BLORA,iNewsMuria.id – Unggahan video seorang pria menendang seekor kucing yang dibawa pemiliknua di Stadion Kridosono Blora pada 25 Januari 2025 viral di media sosial.
Sat Reskrim Polres Blora bergerak cepat menindaklanjuti video viral terkait aksi penendangan hewan peliharaan yang beredar di media sosial tersebut dengan memanggil sejumlah pihak.
Pemeriksaan sejumlah pihak dilakukan secara intensif di Mapolres Blora pada Senin (2/2/2026). Polisi meminta klarifikasi pemilik kucing dan terduga pelaku dalam kejadian tersebut.
Kapolres Blora AKBP Wawan Andi Susanto, melalui Kasat Reskrim Polres Blora AKP Zaenul Arifin, menyatakan penyelidikan ini merupakan respons langsung terhadap laporan informasi yang berkembang di masyarakat.
Kasat Reskrim Polres Blora AKP Zaenul Arifin menjelaskan penyelidikan kasus penendangan kucing kepada media.(dok.Polres Blora)
"Penyidik telah melakukan klarifikasi dan pemeriksaan terhadap pemilik kucing dan terduga pelaku penendangan di Polres Blora," ungkap Kasatreskrim Polres Blora di hadapan awak media.
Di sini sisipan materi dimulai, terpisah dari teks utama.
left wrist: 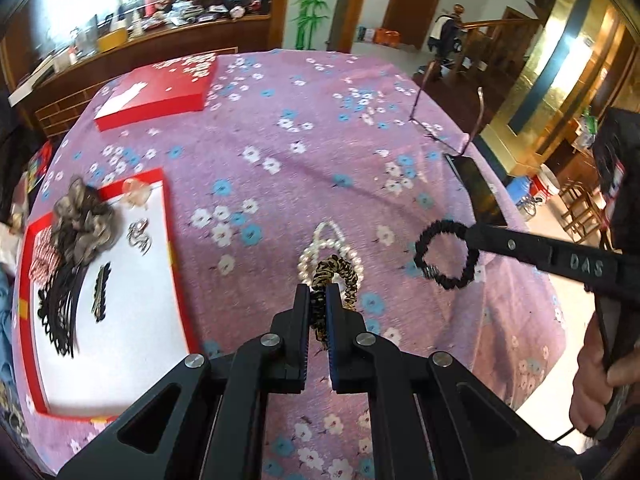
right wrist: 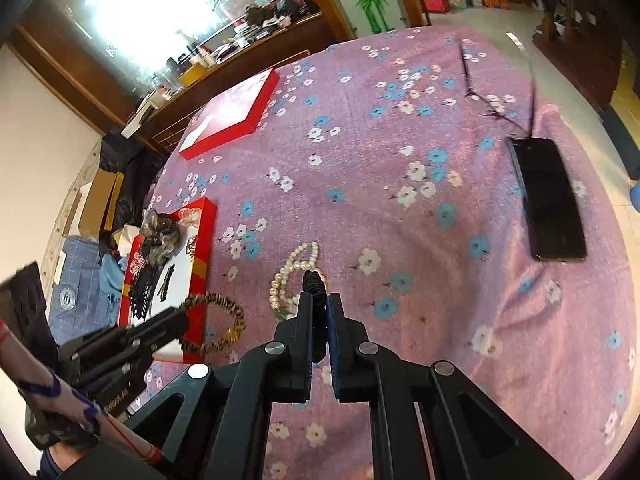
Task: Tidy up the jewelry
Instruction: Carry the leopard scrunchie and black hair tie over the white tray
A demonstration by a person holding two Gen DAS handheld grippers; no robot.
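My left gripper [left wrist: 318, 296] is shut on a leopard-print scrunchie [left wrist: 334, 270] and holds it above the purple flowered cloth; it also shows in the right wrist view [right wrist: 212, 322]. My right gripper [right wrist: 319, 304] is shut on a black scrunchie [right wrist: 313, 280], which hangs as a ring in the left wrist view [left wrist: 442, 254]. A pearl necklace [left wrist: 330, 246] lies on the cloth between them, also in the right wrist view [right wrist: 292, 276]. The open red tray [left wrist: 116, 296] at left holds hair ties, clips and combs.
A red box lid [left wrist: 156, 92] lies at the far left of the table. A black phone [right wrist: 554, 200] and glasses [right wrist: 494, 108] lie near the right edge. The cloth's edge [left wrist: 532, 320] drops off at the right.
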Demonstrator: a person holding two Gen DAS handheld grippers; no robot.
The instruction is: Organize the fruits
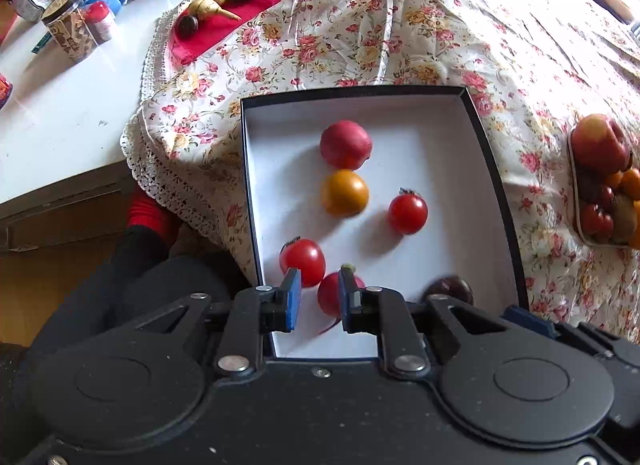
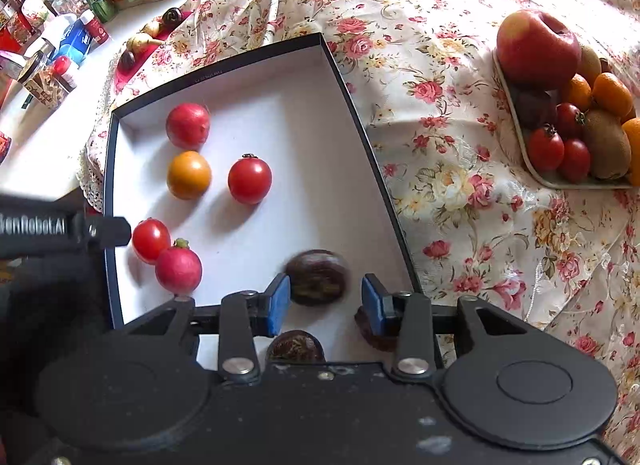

Berdasarkan hasil klarifikasi sementara dari saksi pemilik kucing, hewan malang tersebut dikonfirmasi telah mati. Namun, terdapat rentang waktu sekitar satu minggu sejak insiden penendangan hingga kucing tersebut ditemukan tidak bernyawa.
"Proses sampai matinya itu sekitar satu minggu dari kejadian. Diduga kucing tersebut mengalami kondisi lemas dan lemah. Saat itu kucing sempat pergi dari rumah dan saat ditemukan sudah dalam keadaan mati," jelasnya lebih lanjut.
Pihak kepolisian menegaskan akan mempercepat proses penyelidikan kasus penendangan hewan yang videonya viral di media sosial ini sesuai dengan prosedur hukum yang berlaku.
Terduga pelaku yang berinisial PJ terancam dijerat menggunakan ketentuan dalam Kitab Undang-Undang Hukum Pidana (KUHP) yang baru mengenai penganiayaan hewan.
"Pasal yang disangkakan untuk pelaku sesuai dengan UU KUHP Baru adalah Pasal 337. Pada Ayat 1 disebutkan setiap orang yang menyakiti/melukai hewan atau merugikan kesehatannya tanpa tujuan yang patut diancam pidana penjara maksimal 1 tahun. Namun, jika perbuatan tersebut mengakibatkan hewan sakit lebih dari satu minggu atau mati, maka sesuai Ayat 2, ancaman pidananya meningkat menjadi maksimal 1,6 tahun penjara atau denda kategori III senilai Rp50 juta," pungkasnya.
Kasus ini kini menjadi atensi serius Polres Blora sebagai bentuk edukasi kepada masyarakat agar tidak melakukan tindakan kekerasan terhadap hewan peliharaan maupun hewan liar.